オンキャリッジ機構を採用

 インク・カートリッジやプリント・ヘッドといった印刷部では、「オンキャリッジ」と呼ばれる機構を採用した上、インク・カートリッジやプリント・ヘッドを薄くして、小型化につなげている。

 前機種では、インク・カートリッジを切り離して並べて配置し、それぞれをチューブでつなぐ「オフキャリッジ機構」を採用していた。しかし、同機構は薄型化には向くが、奥行きが長くなってしまう。そこで、インク・カートリッジをプリント・ヘッドの上に搭載するオンキャリッジ構造を採用し、奥行きを短くした(図4、5)。

図4 キャリッジの比較(図はセイコーエプソン)
図4 キャリッジの比較(図はセイコーエプソン)
[画像のクリックで拡大表示]
図5 内部構造の比較。左は前機種、右がEP\-805A
図5 内部構造の比較。左は前機種、右がEP-805A
[画像のクリックで拡大表示]

 ただし、オンキャリッジ機構は厚くなりやすい。そこで、インク・カートリッジの厚さを28mmに、プリント・ヘッドの厚さを17.8mmにまで薄くした(図6、7)。オンキャリッジ機構を採用したセイコーエプソンの従来機種「EP-704A」では、インク・カートリッジの厚さは47mm、プリント・ヘッドの厚さは36.8mmだった。

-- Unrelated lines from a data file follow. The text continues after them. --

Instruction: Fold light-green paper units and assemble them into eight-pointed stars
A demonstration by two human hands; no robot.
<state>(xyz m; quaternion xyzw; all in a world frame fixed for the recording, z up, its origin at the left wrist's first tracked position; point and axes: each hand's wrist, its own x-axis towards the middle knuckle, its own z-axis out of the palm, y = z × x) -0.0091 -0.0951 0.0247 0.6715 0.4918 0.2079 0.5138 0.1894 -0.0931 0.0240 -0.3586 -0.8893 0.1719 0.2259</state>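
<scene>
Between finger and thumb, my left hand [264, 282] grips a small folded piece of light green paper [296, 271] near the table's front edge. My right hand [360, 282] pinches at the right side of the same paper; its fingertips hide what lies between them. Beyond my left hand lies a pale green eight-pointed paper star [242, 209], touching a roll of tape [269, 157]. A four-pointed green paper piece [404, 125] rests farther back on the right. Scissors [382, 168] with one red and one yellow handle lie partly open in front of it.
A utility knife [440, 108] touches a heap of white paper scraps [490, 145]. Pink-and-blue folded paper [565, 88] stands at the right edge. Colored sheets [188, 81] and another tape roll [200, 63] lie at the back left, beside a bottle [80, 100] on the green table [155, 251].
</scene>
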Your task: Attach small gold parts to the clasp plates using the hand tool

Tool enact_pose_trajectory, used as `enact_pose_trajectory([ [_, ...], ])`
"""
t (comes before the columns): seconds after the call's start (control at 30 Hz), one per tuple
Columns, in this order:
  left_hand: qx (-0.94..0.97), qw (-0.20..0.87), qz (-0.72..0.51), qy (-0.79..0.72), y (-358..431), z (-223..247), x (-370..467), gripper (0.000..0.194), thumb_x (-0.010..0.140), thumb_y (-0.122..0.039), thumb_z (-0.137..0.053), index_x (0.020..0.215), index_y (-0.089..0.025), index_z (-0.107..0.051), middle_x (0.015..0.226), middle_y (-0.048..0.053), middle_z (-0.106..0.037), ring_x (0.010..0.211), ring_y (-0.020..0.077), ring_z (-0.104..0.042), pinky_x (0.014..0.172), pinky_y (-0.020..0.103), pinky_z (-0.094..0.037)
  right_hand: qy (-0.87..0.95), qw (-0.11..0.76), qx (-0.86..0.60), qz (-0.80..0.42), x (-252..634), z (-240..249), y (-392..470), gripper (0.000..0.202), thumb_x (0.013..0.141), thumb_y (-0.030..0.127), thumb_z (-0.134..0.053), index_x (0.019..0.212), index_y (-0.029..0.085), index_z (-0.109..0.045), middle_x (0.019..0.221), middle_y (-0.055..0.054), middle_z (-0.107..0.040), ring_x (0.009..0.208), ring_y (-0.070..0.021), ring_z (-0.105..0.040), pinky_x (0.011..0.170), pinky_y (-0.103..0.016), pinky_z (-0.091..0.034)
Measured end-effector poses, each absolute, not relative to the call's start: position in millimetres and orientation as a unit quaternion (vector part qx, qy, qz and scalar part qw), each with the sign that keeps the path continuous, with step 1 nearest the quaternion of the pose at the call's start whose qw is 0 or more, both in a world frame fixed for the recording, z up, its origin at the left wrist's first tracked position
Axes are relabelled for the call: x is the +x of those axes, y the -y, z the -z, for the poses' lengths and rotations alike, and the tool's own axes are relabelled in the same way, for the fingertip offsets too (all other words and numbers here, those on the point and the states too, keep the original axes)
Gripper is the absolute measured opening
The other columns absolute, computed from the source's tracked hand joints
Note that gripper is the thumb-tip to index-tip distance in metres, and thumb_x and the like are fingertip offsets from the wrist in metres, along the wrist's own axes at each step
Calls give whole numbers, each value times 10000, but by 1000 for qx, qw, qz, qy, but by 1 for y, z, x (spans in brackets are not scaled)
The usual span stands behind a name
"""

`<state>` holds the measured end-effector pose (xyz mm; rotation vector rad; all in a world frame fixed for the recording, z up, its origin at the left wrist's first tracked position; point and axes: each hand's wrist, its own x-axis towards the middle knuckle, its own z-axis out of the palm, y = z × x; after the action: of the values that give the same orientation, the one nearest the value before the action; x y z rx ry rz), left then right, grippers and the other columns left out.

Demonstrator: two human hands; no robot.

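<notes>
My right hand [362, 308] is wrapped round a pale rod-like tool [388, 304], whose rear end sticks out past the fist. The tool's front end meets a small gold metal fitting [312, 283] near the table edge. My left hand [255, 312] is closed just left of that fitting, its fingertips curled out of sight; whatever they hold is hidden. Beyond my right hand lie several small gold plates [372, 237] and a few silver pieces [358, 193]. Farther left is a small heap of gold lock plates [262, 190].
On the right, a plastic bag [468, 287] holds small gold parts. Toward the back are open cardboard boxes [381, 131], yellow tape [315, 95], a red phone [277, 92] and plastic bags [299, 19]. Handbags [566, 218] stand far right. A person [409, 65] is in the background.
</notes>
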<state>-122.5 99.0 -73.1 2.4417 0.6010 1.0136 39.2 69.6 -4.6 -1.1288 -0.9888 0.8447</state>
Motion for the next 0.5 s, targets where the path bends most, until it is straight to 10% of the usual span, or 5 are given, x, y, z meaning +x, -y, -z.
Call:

図6 インク・カートリッジやプリント・ヘッドといった印刷部の比較(図はセイコーエプソン)
図6 インク・カートリッジやプリント・ヘッドといった印刷部の比較(図はセイコーエプソン)
[画像のクリックで拡大表示]
図7 プリント・ヘッド
図7 プリント・ヘッド
[画像のクリックで拡大表示]

 インク・カートリッジでは薄型化のために、内部構造を変えた。前機種では複数のインク室を設けていたが、今回は一つにした。薄型化したものの、インクの搭載量は前機種とほとんど変わらないという。

 プリント・ヘッドに関しては、インク流路の構造を変更したり、ピエゾ素子の固定部のケースを薄くしたりした。ケースに関しては、これまで薄くするという発想はあまりなかったという。薄くなると剛性が弱まり、安定してインクが吐出されない恐れがあるからだ。だが今回、一層の薄型化のために、ケースを薄くし、ピエゾ素子の駆動方法に改善を加えることで、印刷性能を維持した。